The market will be paying particularly close attention to the performance of the so-called dot plot chart, representing the interest rate forecast of each Fed official. Investors expect interest rates to rise by another percentage point by the end of the year. Next year, they expect interest rates to start turning around in the middle of the year.

According to comments from Fed officials, meanwhile, the Fed seems determined to move away from the idea that rate cuts are likely in 2023. The markets are not convinced of this at the moment, and Fed Chairman Jerome Powell may find it difficult to dispel expectations for rate cuts in the second half of next year.

Positive Once Again

For its part, the SNB will raise its key interest rate for the second time this year on Thursday, thereby ending the era of negative interest rates in Switzerland. The European Central Bank (ECB) hiked interest rates by a larger-than-expected 75 basis points at its recent meeting this month and has expressed its willingness to continue raising interest rates sharply through the end of the year. This has increased the maneuvering room for the guardians of the Swiss franc led by SNB President Thomas Jordan.

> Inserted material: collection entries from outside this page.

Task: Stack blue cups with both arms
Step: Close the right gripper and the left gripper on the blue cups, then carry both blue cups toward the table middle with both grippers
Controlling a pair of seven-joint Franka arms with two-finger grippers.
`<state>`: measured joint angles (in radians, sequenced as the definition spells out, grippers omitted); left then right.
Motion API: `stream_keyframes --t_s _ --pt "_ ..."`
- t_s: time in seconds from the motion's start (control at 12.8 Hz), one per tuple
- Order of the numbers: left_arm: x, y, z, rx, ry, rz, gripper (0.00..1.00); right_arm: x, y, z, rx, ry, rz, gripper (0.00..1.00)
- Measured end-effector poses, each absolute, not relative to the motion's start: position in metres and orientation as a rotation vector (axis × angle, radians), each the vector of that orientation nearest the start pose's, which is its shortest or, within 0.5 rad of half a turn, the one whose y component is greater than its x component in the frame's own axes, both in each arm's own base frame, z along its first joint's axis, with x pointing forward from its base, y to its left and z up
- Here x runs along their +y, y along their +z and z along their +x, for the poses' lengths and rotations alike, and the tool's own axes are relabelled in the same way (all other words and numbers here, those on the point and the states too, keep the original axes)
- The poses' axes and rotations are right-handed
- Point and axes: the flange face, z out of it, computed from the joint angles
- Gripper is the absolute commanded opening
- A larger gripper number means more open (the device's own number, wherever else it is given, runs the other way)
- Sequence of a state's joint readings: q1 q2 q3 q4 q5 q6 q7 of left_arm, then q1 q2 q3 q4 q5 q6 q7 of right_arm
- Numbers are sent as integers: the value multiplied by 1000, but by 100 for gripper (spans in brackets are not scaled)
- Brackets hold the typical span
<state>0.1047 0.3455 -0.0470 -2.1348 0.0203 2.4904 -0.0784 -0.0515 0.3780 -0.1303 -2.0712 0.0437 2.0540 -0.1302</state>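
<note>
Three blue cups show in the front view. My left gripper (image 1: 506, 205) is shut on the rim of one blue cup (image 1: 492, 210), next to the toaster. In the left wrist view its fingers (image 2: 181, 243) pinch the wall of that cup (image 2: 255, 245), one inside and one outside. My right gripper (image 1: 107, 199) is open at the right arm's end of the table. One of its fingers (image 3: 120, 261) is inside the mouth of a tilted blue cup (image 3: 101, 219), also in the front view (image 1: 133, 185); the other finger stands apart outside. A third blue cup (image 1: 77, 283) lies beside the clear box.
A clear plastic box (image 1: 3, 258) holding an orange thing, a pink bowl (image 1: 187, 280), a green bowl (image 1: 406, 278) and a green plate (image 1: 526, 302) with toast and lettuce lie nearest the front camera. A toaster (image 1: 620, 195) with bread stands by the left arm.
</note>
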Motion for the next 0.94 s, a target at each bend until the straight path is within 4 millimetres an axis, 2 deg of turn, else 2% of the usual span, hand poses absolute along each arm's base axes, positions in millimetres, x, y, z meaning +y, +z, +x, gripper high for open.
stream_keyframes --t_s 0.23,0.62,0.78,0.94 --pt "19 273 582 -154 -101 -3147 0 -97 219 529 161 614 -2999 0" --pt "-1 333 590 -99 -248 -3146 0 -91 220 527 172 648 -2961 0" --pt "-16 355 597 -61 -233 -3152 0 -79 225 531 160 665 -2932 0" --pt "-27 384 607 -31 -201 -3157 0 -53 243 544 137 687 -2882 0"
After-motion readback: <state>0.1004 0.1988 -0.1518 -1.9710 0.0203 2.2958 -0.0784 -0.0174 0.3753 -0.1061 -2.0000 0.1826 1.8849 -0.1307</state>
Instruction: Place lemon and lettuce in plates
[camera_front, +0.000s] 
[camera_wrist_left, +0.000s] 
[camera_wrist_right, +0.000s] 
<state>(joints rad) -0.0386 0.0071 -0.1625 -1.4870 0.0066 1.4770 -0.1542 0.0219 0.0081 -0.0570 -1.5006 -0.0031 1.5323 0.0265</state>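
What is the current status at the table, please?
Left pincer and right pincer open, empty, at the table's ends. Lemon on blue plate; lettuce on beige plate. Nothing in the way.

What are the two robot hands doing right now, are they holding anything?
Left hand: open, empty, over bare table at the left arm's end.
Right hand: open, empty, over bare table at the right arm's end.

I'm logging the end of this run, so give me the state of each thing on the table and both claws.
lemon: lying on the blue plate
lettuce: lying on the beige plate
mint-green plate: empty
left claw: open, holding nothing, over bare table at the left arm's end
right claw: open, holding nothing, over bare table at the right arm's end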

Although inflation is also spreading in Switzerland, the SNB is currently in a much better position than most other leading central banks in terms of the inflation problem. Inflation in Switzerland is likely to remain lower than in the eurozone and the US in the coming year. This could argue - not least given the strength of the Swiss franc - in favor of a cautious interest rate hike of half a percentage point. Nevertheless, the majority of economists expect a rate hike of 75 basis points instead of «only» 50. Either way, that will spell the end of negative interest rates in Switzerland. 

During a large part of the negative interest rate regime, banks were forced to park funds with the SNB which they had to pay the central bank to keep. Many, if not most of the banks passed the costs onto their customers in one form or another. 

Room to Maneuver

One reason for the extra maneuverability is the SNB holds its monetary policy meetings every quarter. The ECB, by contrast, deliberates on monetary policy decisions every six weeks, so the SNB will likely use its room for maneuver to avoid having to follow up later at an extraordinary interim meeting.